Waterstream Features¶
Waterstream offers a few features beyond the standard MQTT specification requirements.
Some of them are experimental, which means that we’re still collecting feedback on them and future development may break compatibility. Give us your feedback on such features on the support forum to set their future: https://discuss.waterstream.io/
(Experimental) Start subscription from the specified timestamp¶
From Waterstream version 1.4.10. Requires MQTT v.5
Typically, when client subscribes to MQTT topic it doesn’t receive the messages that were
published before (except of one retained message per topic).
If you want to read the older messages, you may specify user property kafkaTopicStartTimestamp
which contains comma-separated list of pairs: kafkaTopic: startTimestamp
,
where startTimestamp
is a Unix timestamp in milliseconds (i.e. milliseconds from the start of the epoque).
For example, using Mosquitto client you could do something like this:
#Get timestamp in milliseconds
$ date +%s"000"
1668412470000
#Send some messages before subscribing
$ mosquitto_pub -h localhost -p 1883 -t foo -m "before sub1"
$ mosquitto_pub -h localhost -p 1883 -t foo -m "before sub2"
#Subscribe with the custom start timestamp
$ mosquitto_sub -h localhost -p 1883 -t "#" -V 5 -D SUBSCRIBE user-property kafkaTopicStartTimestamp 'mqtt_messages:1668412470000' -v
foo before sub1
foo before sub2
Environment variable REWIND_MAX_DEPTH_SECONDS
limits the oldest point in time to which MQTT clients can rewind,
in order to avoid excessive consumption by misbehaving clients. The default is 5184000 (60 days).
Limitations: - if this client is already reading from the specified Kafka topic (that is, the client has subscribed to the MQTT topic mapped to the Kafka topic) then such parameter has no effect - new MQTT topic subscriptions will start from now. Otherwise, it would be hard to avoid the duplicate messages delivery.
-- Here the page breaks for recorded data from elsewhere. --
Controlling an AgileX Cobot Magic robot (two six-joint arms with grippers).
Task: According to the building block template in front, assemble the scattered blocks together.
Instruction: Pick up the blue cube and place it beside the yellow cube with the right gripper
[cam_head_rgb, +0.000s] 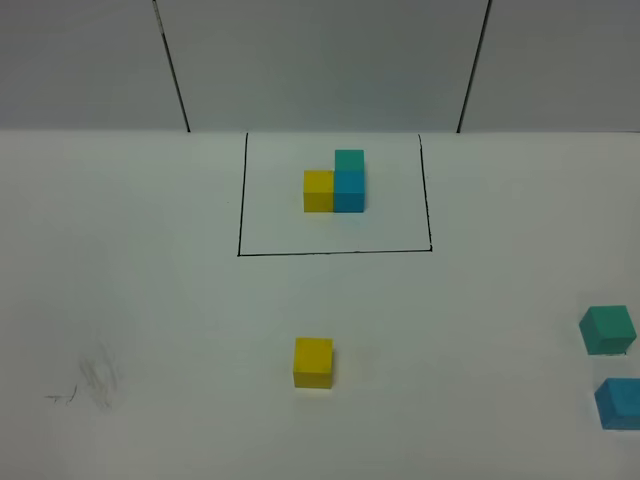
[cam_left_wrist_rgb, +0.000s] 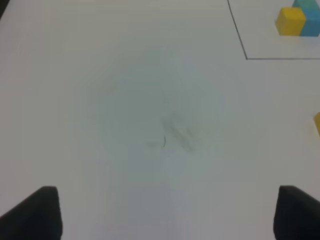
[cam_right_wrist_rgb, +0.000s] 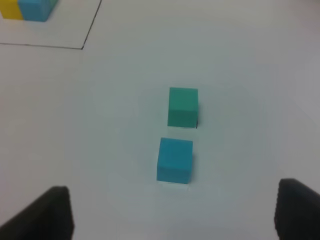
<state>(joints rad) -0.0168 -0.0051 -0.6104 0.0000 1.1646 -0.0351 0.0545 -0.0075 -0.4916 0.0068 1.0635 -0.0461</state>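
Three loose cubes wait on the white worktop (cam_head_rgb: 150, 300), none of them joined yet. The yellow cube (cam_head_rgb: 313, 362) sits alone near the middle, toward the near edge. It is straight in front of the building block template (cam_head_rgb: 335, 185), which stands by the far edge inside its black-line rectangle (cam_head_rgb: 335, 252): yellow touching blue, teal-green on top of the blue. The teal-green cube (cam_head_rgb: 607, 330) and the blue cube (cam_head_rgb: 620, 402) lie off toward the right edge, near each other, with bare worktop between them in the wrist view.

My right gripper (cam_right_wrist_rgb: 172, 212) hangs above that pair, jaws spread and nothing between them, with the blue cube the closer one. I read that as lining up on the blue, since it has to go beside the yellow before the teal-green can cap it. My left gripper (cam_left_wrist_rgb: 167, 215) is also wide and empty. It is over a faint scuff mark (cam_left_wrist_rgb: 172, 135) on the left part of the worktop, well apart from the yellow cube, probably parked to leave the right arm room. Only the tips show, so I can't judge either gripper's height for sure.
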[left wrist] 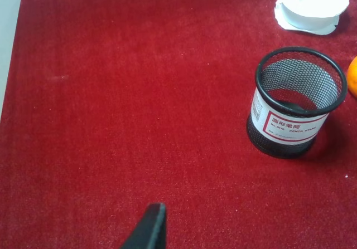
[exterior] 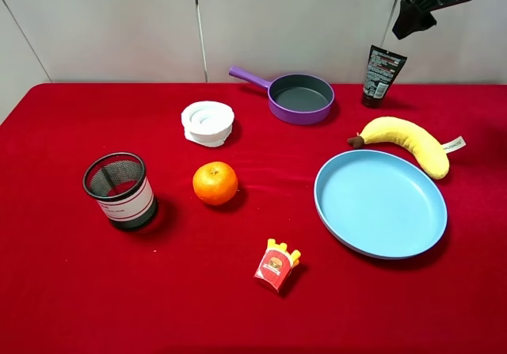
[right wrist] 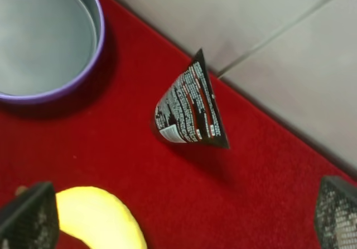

(Experimental) Validate messages with the Confluent Schema Registry¶
Starting from version 1.4.19
Waterstream can validate JSON messages
using the Avro schema retrieved from the Confluent Schema Registry using the
following configuration parameters:
VALIDATION_MQTT_TOPIC_SCHEMAS
- mapping between the MQTT topics and validation schemas. Currently only supports retrieving the Avro schema from the Confluent Schema Registry by subject name. MQTT topic pattern may include the + and # wildcards - single-level and multi-level, respectively. Example value:[{"mqttPattern": "foo", "subject": "foo-value"}, {"mqttPattern": "bar/#", "subject": "bar-value"}]
VALIDATION_SCHEMA_REGISTRY_URL
- URL of the Schema Registry serverVALIDATION_SCHEMA_REGISTRY_BASIC_USERNAME
,VALIDATION_SCHEMA_REGISTRY_BASIC_PASSWORD
- credentials for basic authentication with the Schema Registry. The default is empty - no authentication.VALIDATION_LATEST_SCHEMA_TTL_SECONDS
- Interval between latest schema data refresh, seconds. The default is 60 seconds.
At the moment, validation is only possible with the schema retrieved from the Schema Registry using the
subject name. Waterstream refreshes schemas each VALIDATION_LATEST_SCHEMA_TTL_SECONDS
seconds to check if a new
version exists. The last fetched schema is used for the validation.
If schema with the specified subject is not available, then all the messages in the corresponding MQTT topics
are considered invalid. If none of the patterns specified in mqttPattern
matches the MQTT topic, then
Waterstream skips the validation and message is considered valid.
Validation expects the MQTT message body and Kafka message body to be in the JSON format. At the moment, it does not do any conversion. In particular, it does not add a magic byte and schema ID as the Avro serializers/deserializers for Kafka do.
Waterstream deals with invalid messages depending on the MQTT protocol version.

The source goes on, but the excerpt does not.